Image Description: Three queer people stand smiling towards the camera at the 2016 Trans March.
Image Description: Three queer people stand smiling towards the camera at the 2016 Trans March, Alison is in the center.

ALISON LIN, a queer, mixed-race (Chinese-American and white) woman, has been an active volunteer with APIENC since she moved to the Bay Area three years ago. Alison currently works with social justice nonprofits, where she  focuses on collaboration, embodied leadership, and learning through experimentation. 

Alison has been involved in queer Asian & Pacific Islander communities since 2004, when she joined QWAVE in New York City. She had been looking for both queer community and API community at the time, and found the intersection of both in QWAVE. Since then, Alison has been interested in belonging to and building queer API communities.

Alison deepened her commitment to LGBTQ API communities when she first attended the NQAPIA conference in Seattle in 2010. She recalls particularly enjoying the last day, when she ate lunch outside with the other attendees as they played music and sang together. Alison describes this as feeling like a warm “summer camp community.” She had never heard of NQAPIA before deciding to attend the conference, but it made an instant impact on her life. Many of the people she met in 2010 are still important to her life today, though they live across the country. Alison notes that she came out of the NQAPIA conference “dedicated to creating space for others to come together and take political action.” After returning from the conference to her then-home city of Philadelphia, Alison was inspired both by NQAPIA and by her experiences with QWAVE to co-found hotpot!, a local group for queer and trans API women. Around the same time, she joined the national board of NQAPIA.

By the time Alison moved to the Bay Area, queer and trans API communities had been a central part of her life for almost a decade. Through her involvement with NQAPIA, Alison was already familiar with APIENC’s work at the time of her move. She notes that she valued, when she moved to a new area, the opportunity to contribute locally — she feels that “it’s the local work that keeps the national work grounded.” For Alison, it’s important to “make change in the communities you call home.”

Alison began her involvement with APIENC by volunteering at Dragon Fruit Project events, where she had the opportunity to interview community leader Crystal Jang about her experiences as a parent. Not long after, she was asked to join the fundraising committee. She had prior experience with fundraising, and also holds a strong belief in the worth of grassroots fundraising. “I really do believe in the value of abundance,” Alison says. “We have to be the ones funding our work.” Alison also hopes to engage APIENC’s wide range of allies in fundraising. In 2016, she has been focusing on individual donations, which is a major source of the funding that allows APIENC’s programs to grow and continue.
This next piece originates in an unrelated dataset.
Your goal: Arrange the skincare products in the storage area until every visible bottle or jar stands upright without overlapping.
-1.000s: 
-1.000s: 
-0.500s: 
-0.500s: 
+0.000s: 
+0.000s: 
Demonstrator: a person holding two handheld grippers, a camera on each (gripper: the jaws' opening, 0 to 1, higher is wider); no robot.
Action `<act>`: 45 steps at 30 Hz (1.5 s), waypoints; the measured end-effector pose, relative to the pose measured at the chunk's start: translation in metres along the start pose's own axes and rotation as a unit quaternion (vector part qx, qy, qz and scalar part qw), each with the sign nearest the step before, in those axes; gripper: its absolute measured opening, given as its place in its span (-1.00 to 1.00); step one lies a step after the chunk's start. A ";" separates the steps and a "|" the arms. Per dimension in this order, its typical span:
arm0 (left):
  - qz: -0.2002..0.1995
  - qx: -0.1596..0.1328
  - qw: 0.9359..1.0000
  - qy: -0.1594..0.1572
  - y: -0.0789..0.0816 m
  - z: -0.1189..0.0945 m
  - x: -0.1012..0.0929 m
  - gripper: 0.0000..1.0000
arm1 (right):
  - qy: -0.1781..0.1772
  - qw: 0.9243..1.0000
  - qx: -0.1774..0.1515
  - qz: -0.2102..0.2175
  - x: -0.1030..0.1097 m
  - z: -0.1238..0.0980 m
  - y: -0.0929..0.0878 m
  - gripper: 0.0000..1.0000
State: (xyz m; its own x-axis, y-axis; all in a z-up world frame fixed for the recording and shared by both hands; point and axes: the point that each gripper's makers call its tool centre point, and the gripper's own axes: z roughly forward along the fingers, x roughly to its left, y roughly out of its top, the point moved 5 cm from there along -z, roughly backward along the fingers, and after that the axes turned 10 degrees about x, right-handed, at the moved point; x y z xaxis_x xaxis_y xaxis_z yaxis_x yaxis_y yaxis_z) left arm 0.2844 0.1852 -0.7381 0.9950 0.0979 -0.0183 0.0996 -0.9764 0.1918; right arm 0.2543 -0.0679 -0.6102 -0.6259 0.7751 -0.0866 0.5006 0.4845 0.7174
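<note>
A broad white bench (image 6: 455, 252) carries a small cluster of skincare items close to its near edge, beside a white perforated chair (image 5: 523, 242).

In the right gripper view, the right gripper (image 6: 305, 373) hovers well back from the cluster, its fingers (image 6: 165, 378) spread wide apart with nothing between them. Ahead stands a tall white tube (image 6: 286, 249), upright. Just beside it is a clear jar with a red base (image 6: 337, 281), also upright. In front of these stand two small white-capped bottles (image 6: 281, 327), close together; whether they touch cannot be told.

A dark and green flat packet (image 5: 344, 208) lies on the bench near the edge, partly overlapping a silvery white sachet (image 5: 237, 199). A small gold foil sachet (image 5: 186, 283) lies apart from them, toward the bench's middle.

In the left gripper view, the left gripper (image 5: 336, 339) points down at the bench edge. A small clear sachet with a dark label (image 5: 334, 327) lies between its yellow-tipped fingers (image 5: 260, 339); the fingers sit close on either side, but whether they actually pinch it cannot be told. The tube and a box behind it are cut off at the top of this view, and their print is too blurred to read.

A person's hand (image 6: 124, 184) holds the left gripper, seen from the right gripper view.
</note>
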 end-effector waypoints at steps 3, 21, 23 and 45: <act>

One of Alison’s favorite APIENC memories occurred this summer, when she and Mandy Hu led a phonebanking workshop for this year’s interns and volunteers. She found it inspiring, because although many of them had never phonebanked before, they were all willing to try, and all eventually succeeded. For Alison, this exemplified one of her favorite things about the APIENC community — their willingness to push themselves if given support. “APIENC prepares people to do what we ask them to do,” she says. Alison characterizes APIENC as a community that balances “risk with support, so that people can grow individually while serving our communities.”

Looking to the future, Alison hopes that the LGBTQ API community “can continue to build our collective voices and power while recognizing within our communities the different needs and desires that people have;” that we can “build in a way that we’re strengthening not only our communities, but all communities that are oppressed and marginalized.”

Fun Fact: Alison loves dancing. This year, she danced in SF Pride with Rhythm and Motion, and she recently took a queer Texas Two Step and country line dancing class.